(Recorded data)
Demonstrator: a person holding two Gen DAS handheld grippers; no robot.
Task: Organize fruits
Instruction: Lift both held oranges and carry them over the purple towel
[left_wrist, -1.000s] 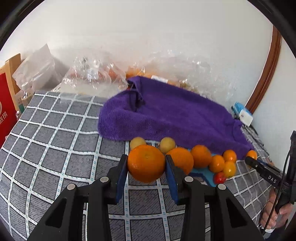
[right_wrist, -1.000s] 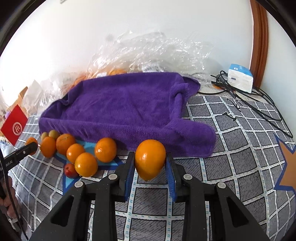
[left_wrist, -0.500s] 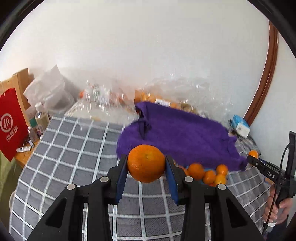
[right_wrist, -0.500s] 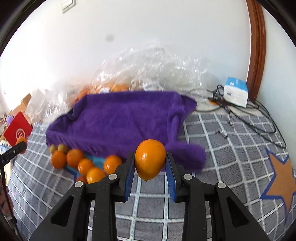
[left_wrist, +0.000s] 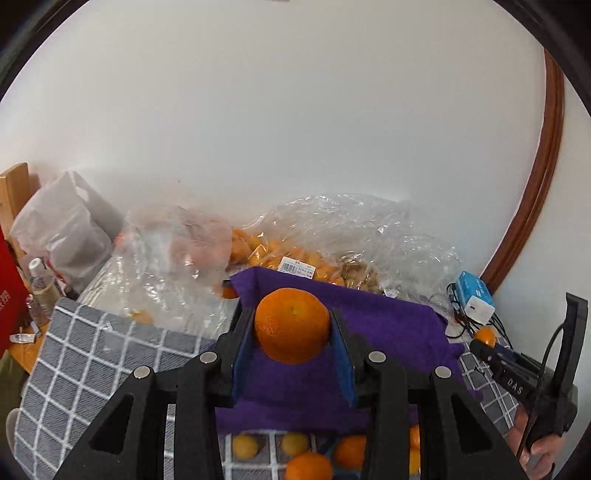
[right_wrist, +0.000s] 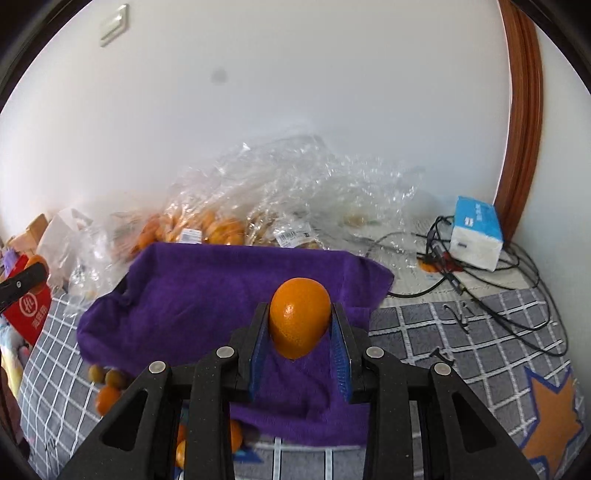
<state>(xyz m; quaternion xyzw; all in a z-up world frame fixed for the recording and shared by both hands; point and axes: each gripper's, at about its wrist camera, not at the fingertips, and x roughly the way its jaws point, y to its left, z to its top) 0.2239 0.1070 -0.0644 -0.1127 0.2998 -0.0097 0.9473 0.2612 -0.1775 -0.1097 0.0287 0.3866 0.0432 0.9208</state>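
Note:
My left gripper (left_wrist: 292, 332) is shut on a round orange (left_wrist: 291, 325), held in the air above the purple towel (left_wrist: 391, 325). My right gripper (right_wrist: 299, 325) is shut on a smooth oval orange (right_wrist: 300, 317), also raised over the purple towel (right_wrist: 192, 295). Several loose oranges and small yellow fruits (left_wrist: 308, 467) lie on the grey checked cloth in front of the towel, partly hidden by the fingers; more loose fruits (right_wrist: 107, 398) show at the left. The right gripper (left_wrist: 480, 341) with its orange appears at the right edge of the left wrist view, a hand under it.
Clear plastic bags of oranges (left_wrist: 280, 254) and crumpled plastic (right_wrist: 295, 192) sit behind the towel against the white wall. A blue-white box (right_wrist: 476, 236) with cables lies at the right. A red bag (right_wrist: 29, 314) and a grey bag (left_wrist: 62, 236) stand at the left.
Both grippers have risen and moved forward with their oranges, from above the checked cloth near the loose fruit to above the purple towel. The loose fruit now lies low in both views.

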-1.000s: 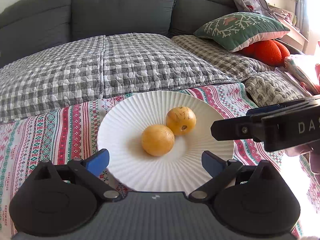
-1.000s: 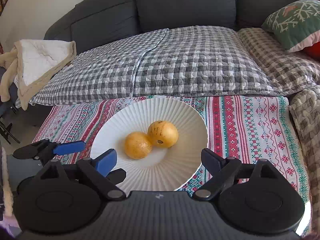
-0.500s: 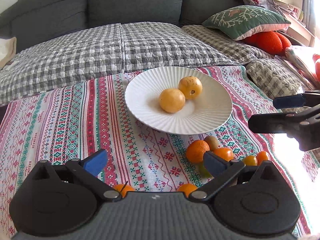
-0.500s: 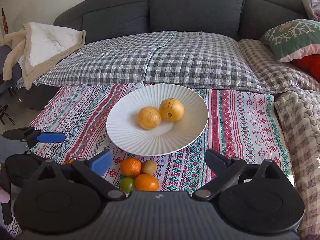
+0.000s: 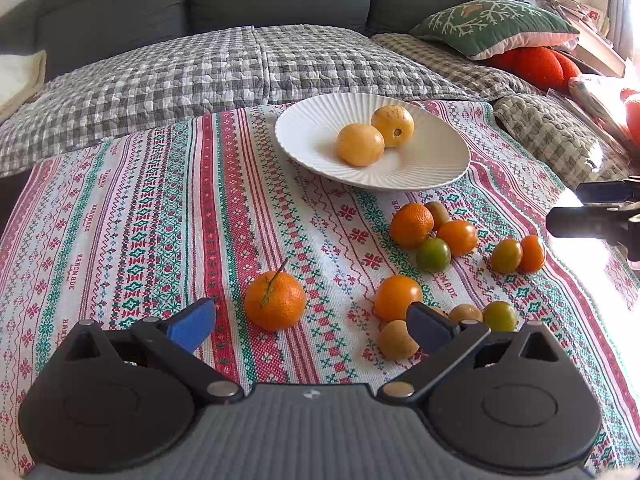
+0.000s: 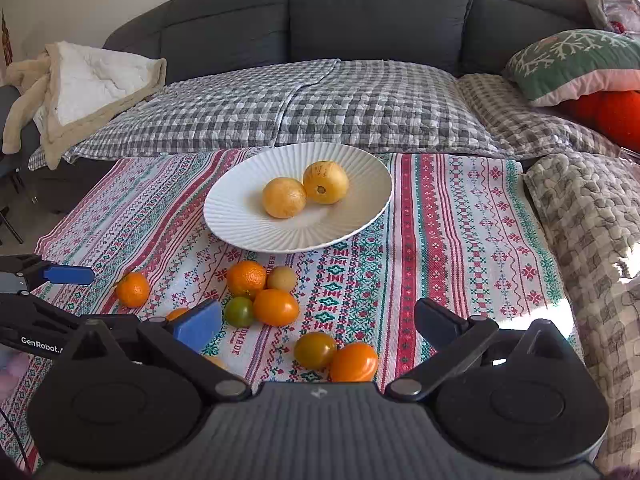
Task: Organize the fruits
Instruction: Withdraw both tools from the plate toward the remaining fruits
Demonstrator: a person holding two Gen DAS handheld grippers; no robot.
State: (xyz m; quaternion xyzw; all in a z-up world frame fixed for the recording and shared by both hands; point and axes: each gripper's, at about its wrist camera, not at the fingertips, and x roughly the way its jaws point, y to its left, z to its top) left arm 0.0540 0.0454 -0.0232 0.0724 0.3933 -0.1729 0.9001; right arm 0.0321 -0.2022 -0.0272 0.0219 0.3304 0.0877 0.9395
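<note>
A white ribbed plate holds two yellow round fruits. Several small fruits lie loose on the patterned cloth in front of it: a stemmed mandarin, an orange, orange and green tomatoes, and small brown fruits. My left gripper is open and empty, with the mandarin just beyond its fingertips. My right gripper is open and empty above the tomatoes.
The striped red-green cloth covers a low table in front of a grey sofa with a checked quilt. A green cushion and red cushion lie at right. A cream blanket lies at left.
Both grippers have pulled back from the plate toward me, bringing the loose fruits on the cloth into view. Both stayed open and empty.
</note>
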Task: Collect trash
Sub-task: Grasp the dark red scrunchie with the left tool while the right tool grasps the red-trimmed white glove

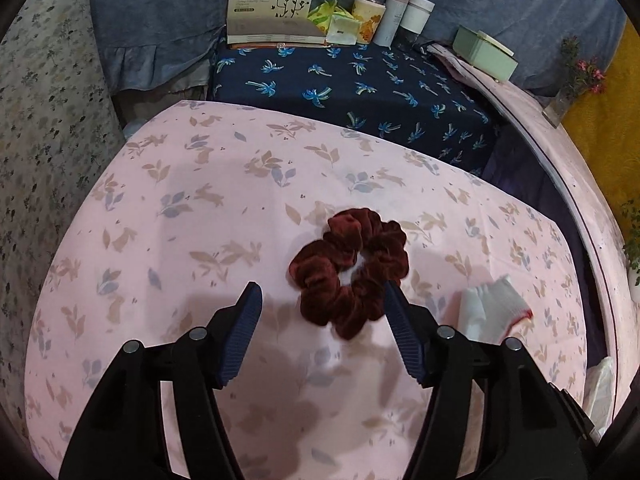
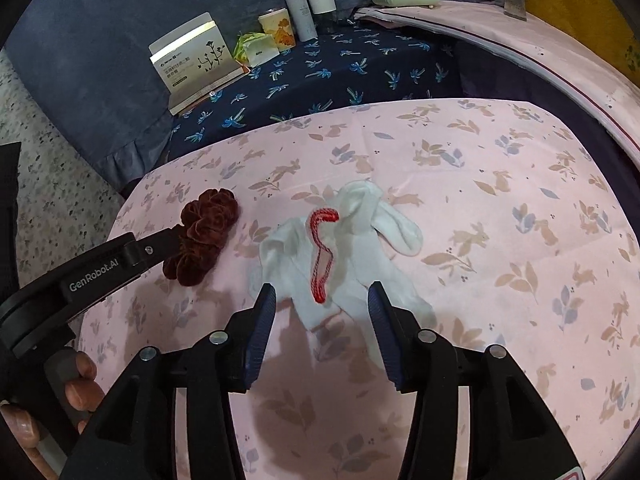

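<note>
A dark red velvet scrunchie (image 1: 320,272) lies on the pink leaf-print cloth (image 1: 180,208). My left gripper (image 1: 322,286) hangs over it, open, with the scrunchie's near part between the fingertips; the right fingertip overlaps its edge, the left one stands apart. To its right lies a crumpled white glove (image 2: 360,240) with a red-trimmed cuff, seen also as the glove (image 1: 492,312) in the left wrist view. My right gripper (image 2: 321,287) is open with the cuff end of the glove between its fingertips, pads not pressing. In the right wrist view the scrunchie (image 2: 204,232) sits at the left gripper's tip.
Behind the pink cloth a navy palm-print cloth (image 1: 360,84) carries an open carton (image 1: 268,8), a green wrapper, paper cups (image 1: 400,16) and a pale green box (image 1: 484,54). A hand (image 2: 80,380) holds the left gripper's handle. A curved pink rim (image 1: 560,168) runs along the right.
</note>
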`<state>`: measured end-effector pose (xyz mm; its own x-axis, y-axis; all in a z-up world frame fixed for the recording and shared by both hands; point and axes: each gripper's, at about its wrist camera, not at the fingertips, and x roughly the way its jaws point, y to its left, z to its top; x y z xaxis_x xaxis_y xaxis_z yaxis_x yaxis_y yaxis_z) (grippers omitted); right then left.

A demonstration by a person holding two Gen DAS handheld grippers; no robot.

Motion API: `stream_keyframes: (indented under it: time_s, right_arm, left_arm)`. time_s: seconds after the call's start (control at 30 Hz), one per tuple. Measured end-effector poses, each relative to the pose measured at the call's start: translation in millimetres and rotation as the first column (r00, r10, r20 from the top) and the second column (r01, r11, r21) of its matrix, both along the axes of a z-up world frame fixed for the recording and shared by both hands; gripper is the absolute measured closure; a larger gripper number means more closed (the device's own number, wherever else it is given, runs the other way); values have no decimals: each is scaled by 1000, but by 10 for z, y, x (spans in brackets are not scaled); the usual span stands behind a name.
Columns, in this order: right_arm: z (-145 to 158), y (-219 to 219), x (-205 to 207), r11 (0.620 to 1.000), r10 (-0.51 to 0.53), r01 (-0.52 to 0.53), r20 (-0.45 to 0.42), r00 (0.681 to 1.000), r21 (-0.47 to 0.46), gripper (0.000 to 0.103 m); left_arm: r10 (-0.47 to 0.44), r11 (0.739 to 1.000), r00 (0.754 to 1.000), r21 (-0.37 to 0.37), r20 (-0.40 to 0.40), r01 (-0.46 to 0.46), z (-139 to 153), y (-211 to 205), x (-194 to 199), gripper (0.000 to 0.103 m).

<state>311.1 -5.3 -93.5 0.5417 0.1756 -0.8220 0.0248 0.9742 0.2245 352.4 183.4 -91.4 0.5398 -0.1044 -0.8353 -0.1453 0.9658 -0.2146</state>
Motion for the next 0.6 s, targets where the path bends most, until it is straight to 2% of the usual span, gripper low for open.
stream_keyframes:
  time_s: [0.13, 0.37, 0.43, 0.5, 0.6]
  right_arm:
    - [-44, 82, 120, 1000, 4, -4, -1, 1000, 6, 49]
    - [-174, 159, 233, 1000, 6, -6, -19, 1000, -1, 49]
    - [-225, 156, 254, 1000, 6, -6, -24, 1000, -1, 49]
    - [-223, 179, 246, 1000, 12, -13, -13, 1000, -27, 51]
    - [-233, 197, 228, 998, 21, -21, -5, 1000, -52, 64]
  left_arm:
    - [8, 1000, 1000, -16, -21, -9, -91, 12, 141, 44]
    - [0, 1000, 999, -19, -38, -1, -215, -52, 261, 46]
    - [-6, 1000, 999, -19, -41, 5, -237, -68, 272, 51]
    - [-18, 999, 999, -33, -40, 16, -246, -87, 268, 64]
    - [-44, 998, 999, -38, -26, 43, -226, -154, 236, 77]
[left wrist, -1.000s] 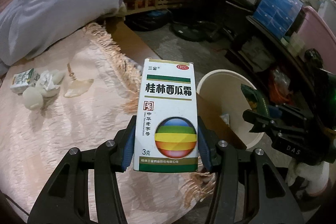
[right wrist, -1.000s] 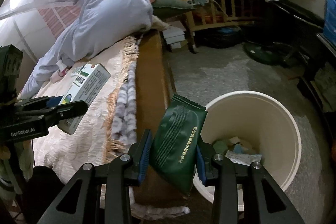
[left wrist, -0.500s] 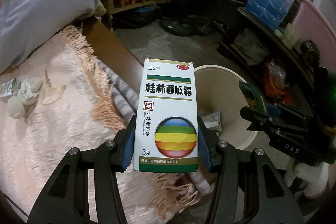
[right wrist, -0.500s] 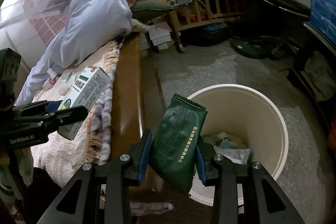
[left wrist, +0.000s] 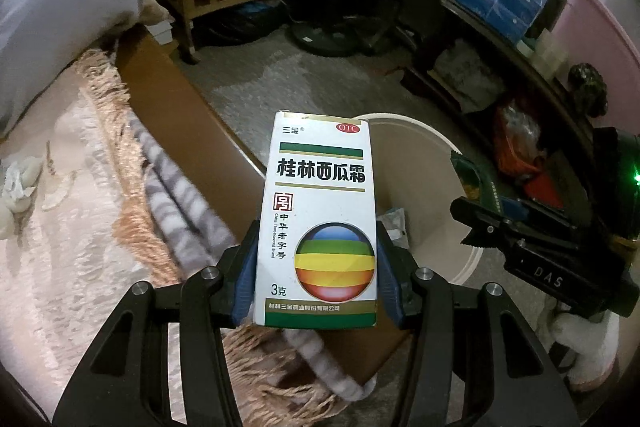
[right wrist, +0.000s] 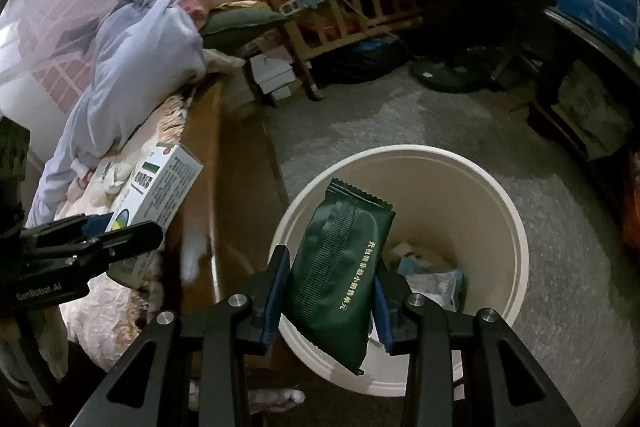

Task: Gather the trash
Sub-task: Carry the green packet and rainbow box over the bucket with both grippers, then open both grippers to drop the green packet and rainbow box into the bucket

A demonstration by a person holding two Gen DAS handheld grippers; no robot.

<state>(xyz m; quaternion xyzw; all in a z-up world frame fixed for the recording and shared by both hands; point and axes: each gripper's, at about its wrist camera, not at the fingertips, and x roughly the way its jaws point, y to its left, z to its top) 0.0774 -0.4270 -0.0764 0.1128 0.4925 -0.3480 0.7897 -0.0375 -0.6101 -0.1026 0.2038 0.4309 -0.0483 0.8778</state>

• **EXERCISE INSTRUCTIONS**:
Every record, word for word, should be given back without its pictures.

• **FINISHED EXERCISE**:
Demonstrator: a person holding two Gen DAS handheld grippers; no robot.
Task: Organize fruits
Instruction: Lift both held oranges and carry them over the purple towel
[left_wrist, -1.000s] 
[right_wrist, -1.000s] 
[left_wrist, -0.500s] 
[right_wrist, -0.500s] 
[left_wrist, +0.000s] 
[right_wrist, +0.000s] 
<state>(xyz m; quaternion xyzw; all in a z-up world frame fixed for the recording and shared by both hands; point and axes: each gripper's, at about its wrist camera, not at the fingertips, and x roughly the way its jaws point, y to its left, z to its top) 0.2239 0.1070 -0.0644 -0.1127 0.2998 -0.0097 0.9473 0.2612 -0.1775 -0.1097 0.0287 0.3866 0.0432 0.9208</state>
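Note:
My left gripper (left_wrist: 292, 332) is shut on a round orange (left_wrist: 291, 325), held in the air above the purple towel (left_wrist: 391, 325). My right gripper (right_wrist: 299, 325) is shut on a smooth oval orange (right_wrist: 300, 317), also raised over the purple towel (right_wrist: 192, 295). Several loose oranges and small yellow fruits (left_wrist: 308, 467) lie on the grey checked cloth in front of the towel, partly hidden by the fingers; more loose fruits (right_wrist: 107, 398) show at the left. The right gripper (left_wrist: 480, 341) with its orange appears at the right edge of the left wrist view, a hand under it.
Clear plastic bags of oranges (left_wrist: 280, 254) and crumpled plastic (right_wrist: 295, 192) sit behind the towel against the white wall. A blue-white box (right_wrist: 476, 236) with cables lies at the right. A red bag (right_wrist: 29, 314) and a grey bag (left_wrist: 62, 236) stand at the left.
Both grippers have risen and moved forward with their oranges, from above the checked cloth near the loose fruit to above the purple towel. The loose fruit now lies low in both views.
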
-1.000s: 
-1.000s: 
-0.500s: 
-0.500s: 
+0.000s: 
+0.000s: 
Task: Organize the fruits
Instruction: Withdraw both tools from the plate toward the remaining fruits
Demonstrator: a person holding two Gen DAS handheld grippers; no robot.
State: (xyz m; quaternion xyzw; all in a z-up world frame fixed for the recording and shared by both hands; point and axes: each gripper's, at about its wrist camera, not at the fingertips, and x roughly the way its jaws point, y to its left, z to its top) left arm 0.0540 0.0454 -0.0232 0.0724 0.3933 -0.1729 0.9001; right arm 0.0321 -0.2022 -0.0272 0.0219 0.3304 0.0877 0.9395
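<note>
A white ribbed plate holds two yellow round fruits. Several small fruits lie loose on the patterned cloth in front of it: a stemmed mandarin, an orange, orange and green tomatoes, and small brown fruits. My left gripper is open and empty, with the mandarin just beyond its fingertips. My right gripper is open and empty above the tomatoes.
The striped red-green cloth covers a low table in front of a grey sofa with a checked quilt. A green cushion and red cushion lie at right. A cream blanket lies at left.
Both grippers have pulled back from the plate toward me, bringing the loose fruits on the cloth into view. Both stayed open and empty.
</note>
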Task: Collect trash
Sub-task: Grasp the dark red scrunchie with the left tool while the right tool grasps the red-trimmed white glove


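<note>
A dark red velvet scrunchie (image 1: 320,272) lies on the pink leaf-print cloth (image 1: 180,208). My left gripper (image 1: 322,286) hangs over it, open, with the scrunchie's near part between the fingertips; the right fingertip overlaps its edge, the left one stands apart. To its right lies a crumpled white glove (image 2: 360,240) with a red-trimmed cuff, seen also as the glove (image 1: 492,312) in the left wrist view. My right gripper (image 2: 321,287) is open with the cuff end of the glove between its fingertips, pads not pressing. In the right wrist view the scrunchie (image 2: 204,232) sits at the left gripper's tip.
Behind the pink cloth a navy palm-print cloth (image 1: 360,84) carries an open carton (image 1: 268,8), a green wrapper, paper cups (image 1: 400,16) and a pale green box (image 1: 484,54). A hand (image 2: 80,380) holds the left gripper's handle. A curved pink rim (image 1: 560,168) runs along the right.
</note>
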`<state>`: measured end-effector pose (xyz mm; its own x-axis, y-axis; all in a z-up world frame fixed for the recording and shared by both hands; point and axes: each gripper's, at about its wrist camera, not at the fingertips, and x roughly the way its jaws point, y to its left, z to its top; x y z xaxis_x xaxis_y xaxis_z yaxis_x yaxis_y yaxis_z) (grippers omitted); right then left.

A demonstration by a person holding two Gen DAS handheld grippers; no robot.

Motion API: `stream_keyframes: (indented under it: time_s, right_arm, left_arm)`. time_s: seconds after the call's start (control at 30 Hz), one per tuple. Measured end-effector poses, each relative to the pose measured at the call's start: translation in millimetres and rotation as the first column (r00, r10, r20 from the top) and the second column (r01, r11, r21) of its matrix, both along the axes of a z-up world frame fixed for the recording and shared by both hands; gripper is the absolute measured closure; a larger gripper number means more closed (the device's own number, wherever else it is given, runs the other way); values have no decimals: each is scaled by 1000, but by 10 for z, y, x (spans in brackets are not scaled); the usual span stands behind a name.
Columns, in this order: right_arm: z (-145 to 158), y (-219 to 219), x (-205 to 207), r11 (0.620 to 1.000), r10 (-0.51 to 0.53), r01 (-0.52 to 0.53), r20 (-0.45 to 0.42), r00 (0.681 to 1.000), r21 (-0.47 to 0.46), gripper (0.000 to 0.103 m); left_arm: r10 (-0.47 to 0.44), r11 (0.739 to 1.000), r00 (0.754 to 1.000), r21 (-0.37 to 0.37), r20 (-0.40 to 0.40), r01 (-0.46 to 0.46), z (-139 to 153), y (-211 to 205), x (-194 to 199), gripper (0.000 to 0.103 m).

<state>311.1 -5.3 -93.5 0.5417 0.1756 -0.8220 0.0248 0.9742 0.2245 352.4 183.4 -91.4 0.5398 -0.1044 -0.8353 -0.1453 0.9658 -0.2146</state>
Motion for the next 0.6 s, targets where the path bends most, until it is straight to 2% of the usual span, gripper low for open.
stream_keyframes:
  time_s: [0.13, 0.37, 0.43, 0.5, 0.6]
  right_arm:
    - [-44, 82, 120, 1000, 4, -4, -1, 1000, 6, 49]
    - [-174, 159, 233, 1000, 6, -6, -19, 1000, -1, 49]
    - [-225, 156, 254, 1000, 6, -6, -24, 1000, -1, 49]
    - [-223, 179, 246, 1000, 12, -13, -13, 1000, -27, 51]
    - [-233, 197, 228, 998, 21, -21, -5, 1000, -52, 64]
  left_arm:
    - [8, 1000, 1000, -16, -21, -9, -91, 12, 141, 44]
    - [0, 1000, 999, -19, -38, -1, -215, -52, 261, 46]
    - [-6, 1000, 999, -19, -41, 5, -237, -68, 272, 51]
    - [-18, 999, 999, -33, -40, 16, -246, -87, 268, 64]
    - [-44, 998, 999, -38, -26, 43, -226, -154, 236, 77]
[left wrist, -1.000s] 
[right wrist, -1.000s] 
[left wrist, -0.500s] 
[right wrist, -0.500s] 
[left wrist, +0.000s] 
[right wrist, +0.000s] 

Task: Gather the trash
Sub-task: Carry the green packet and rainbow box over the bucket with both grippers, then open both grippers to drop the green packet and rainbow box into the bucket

A demonstration by a person holding two Gen DAS handheld grippers; no robot.

<state>(xyz m; quaternion xyzw; all in a z-up world frame fixed for the recording and shared by both hands; point and axes: each gripper's, at about its wrist camera, not at the fingertips, and x roughly the way its jaws point, y to its left, z to its top) 0.0774 -0.4270 -0.0764 0.1128 0.4925 -0.3480 0.7897 -0.0375 -0.6101 -0.1026 0.2038 0.4309 -0.0483 0.8778</state>

The output requires nothing else.